_Data extract_:
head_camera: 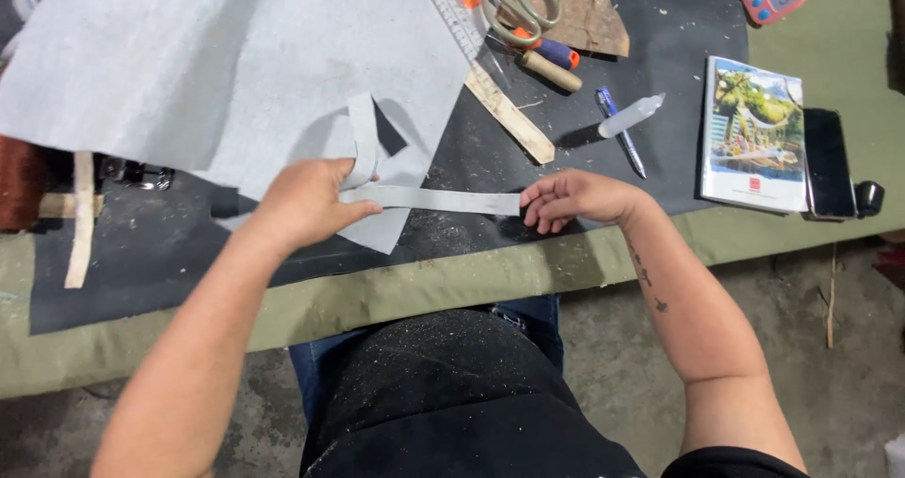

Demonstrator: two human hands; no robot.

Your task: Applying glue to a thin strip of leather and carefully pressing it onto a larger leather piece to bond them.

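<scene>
Grey, felt-like material is what both hands work with. The left hand [306,203] pinches one end of a narrow grey strip [434,199] between thumb and fingers, and the right hand [570,198] presses the other end down with bent fingertips, so the strip lies stretched flat and straight between the two grips. It seems to be held this way to keep it taut and smooth against the black mat [170,252] that covers the tabletop [811,242].

Behind the left grip, the strip curls upward in a loop and joins the big grey sheet [236,63], so I judge it is not fully separate from the sheet. Beyond the right grip, well apart, lie a wooden stick [509,115], a metal ruler [451,11], scissors [518,2], a pen [620,131] and a small white tube [630,116]; these tools are kept within reach but out of the working zone. Further to the right of that grip rest a booklet [754,134] and a dark phone [828,162].
</scene>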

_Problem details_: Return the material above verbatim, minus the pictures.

_Your solution_:
head_camera: 

Demonstrator: two human hands; no robot.

Your task: Applying glue to a thin strip of leather and carefully pressing it onto a larger leather piece to bond them.

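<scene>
Grey, felt-like material is what both hands work with. The left hand [306,203] pinches one end of a narrow grey strip [434,199] between thumb and fingers, and the right hand [570,198] presses the other end down with bent fingertips, so the strip lies stretched flat and straight between the two grips. It seems to be held this way to keep it taut and smooth against the black mat [170,252] that covers the tabletop [811,242].

Behind the left grip, the strip curls upward in a loop and joins the big grey sheet [236,63], so I judge it is not fully separate from the sheet. Beyond the right grip, well apart, lie a wooden stick [509,115], a metal ruler [451,11], scissors [518,2], a pen [620,131] and a small white tube [630,116]; these tools are kept within reach but out of the working zone. Further to the right of that grip rest a booklet [754,134] and a dark phone [828,162].
</scene>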

The answer has been given, and the exercise is complete.